Deutscher Tropentag, October 11 - 13, 2005 in Stuttgart-Hohenheim
"The Global Food & Product Chain- Dynamics, Innovations, Conflicts, Strategies"
Soil Type Influence on Calibration of Soil Moisture Detection
Cornelius Jantschke, Irene Arnold, Karlheinz Köller
University of Hohenheim, Process Engineering in Plant Production, Germany
As the detection of soil moisture plays an increasing role in tropical and subtropical farming systems, the reference tool is demanded to be an easy and reliable technique. TRIME (Time Domain Reflectometry with Intelligent Microelements), a further evolutionary stage of the Time Domain Reflectometry provides a display reading, expressing soil moisture in vol. % units. Therefore the moisture gauge becomes an key factor of sustainable irrigation farming and resource protection.
In contrast to conventional TDR (Time Domain Reflectometry) it is superfluous, to read the characteristic TDR curve and derive the signal length, which represents the runtime of the electromagnetic wave within the surrounding soil. Moreover the bulk density of the regarding soil has to been known, in order to translate the TDR reading into a value of volumetric water content.
TRIME is providing a basic calibration, which enables the system to read convenient values on most soils. The system is limited at locations with a higher content of organic matter and therefore a higher salinity of the substrate. For this case, a fresh calibration has to be saved within the handheld device, in order to guarantee a satisfactory test value.
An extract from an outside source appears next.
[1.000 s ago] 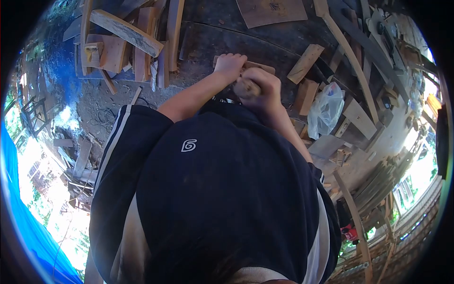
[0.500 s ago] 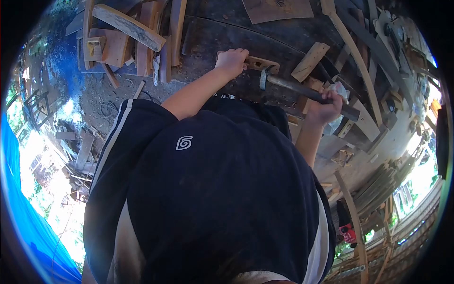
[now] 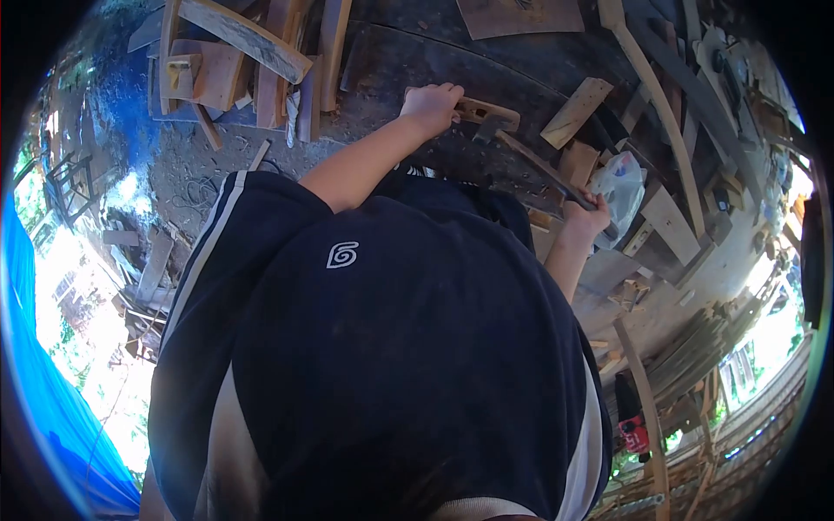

Without any information of the prevailing soil characteristics, it seems impossible, to gain a satisfactory reading of a pre-calibrated system. For homogeneous sites, one calibration fulfils the demand. Heterogeneous sites appear to be the systems final limitation. A research approach of agricultural engineering at the University of Hohenheim is analysing the influences of different soil types on the accuracy of the TRIME reading. For the soil types, to be calibrated per one site, calibration switches are intended to be implemented in the existing gauge. The high tech variation is to contain a GPS (Global Positioning System), which is planned to give access to a soil characteristics database and relate the detected values of the site to the issued data for calibration purposes. The innovative method is expected to improve site specific data and therefore gives a great potential to save valuable and irreplaceable water.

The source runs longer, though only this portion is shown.